After Rockne abandoned a career in chemistry to coach the Irish, yet another Army game was transfigured into the hall of legends. The team had fallen behind Army 6-0. At halftime Rockne reminded the team of the fabled George Gipp, who died of strep throat in 1920, two weeks after being named Notre Dame’s second consensus All-American. Coach Rockne told his team what the Gipp had said on his deathbed: “I’ve got to go, Rock. It’s all right. I’m not afraid. Some time, Rock, when the team is up against it, when things are going wrong and the breaks are beating the boys, tell them to go in there with all they’ve got and win just one for the Gipper. I don’t know where I’ll be then, Rock.

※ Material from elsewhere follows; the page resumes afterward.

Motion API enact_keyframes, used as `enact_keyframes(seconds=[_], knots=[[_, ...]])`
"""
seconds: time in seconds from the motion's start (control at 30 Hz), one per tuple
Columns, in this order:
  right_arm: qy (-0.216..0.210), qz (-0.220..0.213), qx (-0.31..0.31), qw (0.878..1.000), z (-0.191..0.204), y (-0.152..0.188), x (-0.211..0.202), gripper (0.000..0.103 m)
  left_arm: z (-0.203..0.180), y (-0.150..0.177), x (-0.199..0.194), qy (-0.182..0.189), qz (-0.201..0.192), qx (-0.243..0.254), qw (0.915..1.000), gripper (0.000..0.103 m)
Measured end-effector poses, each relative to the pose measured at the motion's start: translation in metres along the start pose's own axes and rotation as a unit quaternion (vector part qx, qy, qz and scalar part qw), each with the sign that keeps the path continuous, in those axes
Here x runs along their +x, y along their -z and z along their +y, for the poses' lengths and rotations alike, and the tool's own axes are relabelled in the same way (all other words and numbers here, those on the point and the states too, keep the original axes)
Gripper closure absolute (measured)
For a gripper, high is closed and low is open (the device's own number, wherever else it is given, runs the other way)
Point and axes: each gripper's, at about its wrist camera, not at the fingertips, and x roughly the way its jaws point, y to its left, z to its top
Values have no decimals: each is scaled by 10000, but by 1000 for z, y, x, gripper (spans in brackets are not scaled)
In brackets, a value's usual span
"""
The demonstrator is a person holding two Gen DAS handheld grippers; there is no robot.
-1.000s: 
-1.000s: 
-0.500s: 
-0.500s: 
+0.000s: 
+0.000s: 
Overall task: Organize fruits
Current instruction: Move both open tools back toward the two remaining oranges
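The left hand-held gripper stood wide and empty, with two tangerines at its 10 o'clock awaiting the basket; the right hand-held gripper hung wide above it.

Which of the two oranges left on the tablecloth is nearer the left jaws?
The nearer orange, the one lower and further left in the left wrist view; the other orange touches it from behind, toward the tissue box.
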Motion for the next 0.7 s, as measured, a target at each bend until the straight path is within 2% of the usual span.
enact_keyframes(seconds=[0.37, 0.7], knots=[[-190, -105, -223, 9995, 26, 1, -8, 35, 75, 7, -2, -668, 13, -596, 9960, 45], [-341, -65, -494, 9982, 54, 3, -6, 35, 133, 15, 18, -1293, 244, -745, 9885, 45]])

But I’ll know about it, and I’ll be happy.” An inspired team outscored Army in the second half and won 12-6.
In Rockne’s 13 years coaching the Irish his record was 105 to 12, with 5 ties and three national championships. He was a national figure who, when he died in a plane crash at 43, was mourned by President Hoover and whose funeral was attended by a personal representative of Norway’s King Haakon VII. Yet, through some strange spiritual transference, his story is associated more today with actor-cum-President Ronald Reagan who played the lead in the 1940 film Knute Rockne, All American. Reagan took possession of “The Gipper” nickname because of his emotional rendering of Rockne’s locker room speech in the film.
Also now forgotten are the Notre Dame teams of Frank Leahy, 1941-53 with a won-loss percentage of .864, and Ara Parseghian, 1964-74 whose winning percentage of .836 had not been matched until now. A pall of mediocrity for two decades obscured Rockne’s successor teams. Notre Dame had not won a title in 20 years or ranked in the top 10 until the 2012 season. This year it joined the ACC, a conference noted more for its basketball teams, but maintained partial independence in football so it could still line up against such regional powerhouses as the Purdue Boilermakers.
Notre Dame’s glory in the early decades of collegiate football has been rekindled by a new, winning coach hired in December 2011. The 47-year-old Brian Kelly was 34-6 in three seasons at Cincinnati, leading the Bearcats to back-to-back Big East titles and two straight Bowl Championship Series berths. Before Kelly arrived to boost Notre Dame to its No. 1 AP ranking, the flickering memory of the Irish of yore was kept alive mainly by a continuing NBC contract to televise its home games.